Contributing Guides
Contributing guides are essential for fostering constructive collaboration between contributors, ensuring that code and documentation changes are appropriate and well-reviewed, and helping potential contributors feel confident when working on your project. Even experienced developers may hesitate to contribute if the process for submitting code or documentation is unclear or inconsistent. A clear and welcoming Contributing Guide helps both new and seasoned developers contribute productively and collaboratively by outlining:
- How to contribute code changes, whether large or small
- How to review submitted code
- How to add new tests to the existing testing infrastructure
- How to write clear and complete bug reports
- How to contribute to the project’s documentation
Including this information helps maintain consistency in code style, testing practices, and documentation quality as new contributors join your project. By setting clear expectations, you remove ambiguity and guesswork for newcomers creating their first pull request.
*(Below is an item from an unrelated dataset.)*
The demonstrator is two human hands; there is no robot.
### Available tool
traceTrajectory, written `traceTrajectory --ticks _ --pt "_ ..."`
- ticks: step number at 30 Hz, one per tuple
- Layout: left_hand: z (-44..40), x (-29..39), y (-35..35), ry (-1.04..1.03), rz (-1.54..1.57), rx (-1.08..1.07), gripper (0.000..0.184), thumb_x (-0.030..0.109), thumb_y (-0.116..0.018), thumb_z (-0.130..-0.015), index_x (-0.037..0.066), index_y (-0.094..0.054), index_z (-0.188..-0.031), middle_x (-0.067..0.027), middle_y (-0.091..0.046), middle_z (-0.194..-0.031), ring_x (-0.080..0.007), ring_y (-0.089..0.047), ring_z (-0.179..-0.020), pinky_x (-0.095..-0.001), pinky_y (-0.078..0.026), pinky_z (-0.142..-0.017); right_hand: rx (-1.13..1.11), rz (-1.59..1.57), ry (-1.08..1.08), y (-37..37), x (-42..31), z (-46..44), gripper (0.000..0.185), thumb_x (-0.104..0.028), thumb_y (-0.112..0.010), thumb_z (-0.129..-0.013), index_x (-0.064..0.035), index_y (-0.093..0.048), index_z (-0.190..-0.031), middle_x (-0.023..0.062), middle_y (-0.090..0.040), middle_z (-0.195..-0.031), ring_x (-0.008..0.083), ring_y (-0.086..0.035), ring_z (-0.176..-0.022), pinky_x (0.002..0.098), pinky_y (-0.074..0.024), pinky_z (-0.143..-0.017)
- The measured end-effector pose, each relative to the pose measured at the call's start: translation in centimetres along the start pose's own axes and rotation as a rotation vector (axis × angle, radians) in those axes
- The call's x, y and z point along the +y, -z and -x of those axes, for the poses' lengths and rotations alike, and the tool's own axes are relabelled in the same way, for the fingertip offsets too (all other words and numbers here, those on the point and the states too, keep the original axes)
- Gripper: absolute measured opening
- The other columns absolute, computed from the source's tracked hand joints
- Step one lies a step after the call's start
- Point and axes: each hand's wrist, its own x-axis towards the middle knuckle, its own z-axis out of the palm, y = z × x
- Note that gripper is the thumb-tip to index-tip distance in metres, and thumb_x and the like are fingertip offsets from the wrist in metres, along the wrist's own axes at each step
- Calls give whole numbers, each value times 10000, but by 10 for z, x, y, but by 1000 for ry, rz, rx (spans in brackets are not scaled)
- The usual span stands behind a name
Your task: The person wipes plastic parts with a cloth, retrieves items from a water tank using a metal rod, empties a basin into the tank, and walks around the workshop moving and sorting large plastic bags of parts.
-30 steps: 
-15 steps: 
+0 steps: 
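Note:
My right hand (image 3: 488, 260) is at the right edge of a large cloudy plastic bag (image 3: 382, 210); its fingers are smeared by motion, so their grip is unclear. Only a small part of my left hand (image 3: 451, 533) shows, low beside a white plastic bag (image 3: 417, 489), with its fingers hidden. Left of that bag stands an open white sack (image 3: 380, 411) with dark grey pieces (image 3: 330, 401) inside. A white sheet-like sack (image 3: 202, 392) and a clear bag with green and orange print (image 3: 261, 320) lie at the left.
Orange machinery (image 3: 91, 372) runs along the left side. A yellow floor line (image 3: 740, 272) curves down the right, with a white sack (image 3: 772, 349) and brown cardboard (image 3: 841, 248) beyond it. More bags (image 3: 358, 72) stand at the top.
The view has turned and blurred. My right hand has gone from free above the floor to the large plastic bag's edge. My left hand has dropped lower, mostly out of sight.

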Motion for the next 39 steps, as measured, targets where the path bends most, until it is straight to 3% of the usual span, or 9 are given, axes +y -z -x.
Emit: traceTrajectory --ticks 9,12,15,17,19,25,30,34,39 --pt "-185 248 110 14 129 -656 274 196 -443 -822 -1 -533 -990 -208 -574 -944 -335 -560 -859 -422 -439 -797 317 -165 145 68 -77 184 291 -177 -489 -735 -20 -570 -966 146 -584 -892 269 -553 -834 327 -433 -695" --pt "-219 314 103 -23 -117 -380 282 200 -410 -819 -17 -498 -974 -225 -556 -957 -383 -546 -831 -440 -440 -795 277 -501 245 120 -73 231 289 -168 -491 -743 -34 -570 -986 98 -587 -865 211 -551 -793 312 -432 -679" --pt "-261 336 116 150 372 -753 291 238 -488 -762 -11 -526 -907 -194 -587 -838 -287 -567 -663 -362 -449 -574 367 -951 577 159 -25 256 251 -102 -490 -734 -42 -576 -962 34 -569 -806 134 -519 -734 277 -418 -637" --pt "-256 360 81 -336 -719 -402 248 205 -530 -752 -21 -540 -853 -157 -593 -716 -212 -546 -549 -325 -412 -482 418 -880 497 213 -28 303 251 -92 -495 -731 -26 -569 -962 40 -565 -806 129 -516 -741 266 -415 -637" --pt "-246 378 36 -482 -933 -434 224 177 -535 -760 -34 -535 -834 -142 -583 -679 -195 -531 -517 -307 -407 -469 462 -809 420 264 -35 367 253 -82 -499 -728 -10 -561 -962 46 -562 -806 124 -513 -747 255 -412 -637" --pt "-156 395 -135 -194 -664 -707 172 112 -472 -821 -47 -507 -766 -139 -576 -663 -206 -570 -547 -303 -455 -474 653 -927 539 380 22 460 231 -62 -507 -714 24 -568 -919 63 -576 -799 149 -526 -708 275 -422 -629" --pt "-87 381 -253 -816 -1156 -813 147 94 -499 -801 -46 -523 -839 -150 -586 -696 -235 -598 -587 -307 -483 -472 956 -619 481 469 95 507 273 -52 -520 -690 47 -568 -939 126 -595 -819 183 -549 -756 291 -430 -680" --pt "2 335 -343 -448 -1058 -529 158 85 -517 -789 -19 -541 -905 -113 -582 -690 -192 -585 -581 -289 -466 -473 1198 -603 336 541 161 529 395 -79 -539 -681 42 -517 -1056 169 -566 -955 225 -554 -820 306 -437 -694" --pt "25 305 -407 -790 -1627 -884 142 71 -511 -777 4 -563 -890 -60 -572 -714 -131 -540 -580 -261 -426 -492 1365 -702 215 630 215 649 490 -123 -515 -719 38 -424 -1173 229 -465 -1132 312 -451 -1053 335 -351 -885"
It also helps maintainers—and original authors—feel more comfortable sharing responsibility for the project’s continued growth and improvement.
Contributing guides also play a key role in cultivating a positive and inclusive contributor community. By defining what constitutes respectful communication, describing how contributors will be credited for their work, and outlining procedures for addressing issues when community guidelines are not followed, you create an environment where contributors feel valued and safe engaging with others.
This section covers:
- What to include in a Contributing Guide
- Examples of excellent Contributing Guides you can use as models
- How to decide how much control to maintain over your project
A Markdown template for an CONTRIBUTING guide is available in the companion template repository.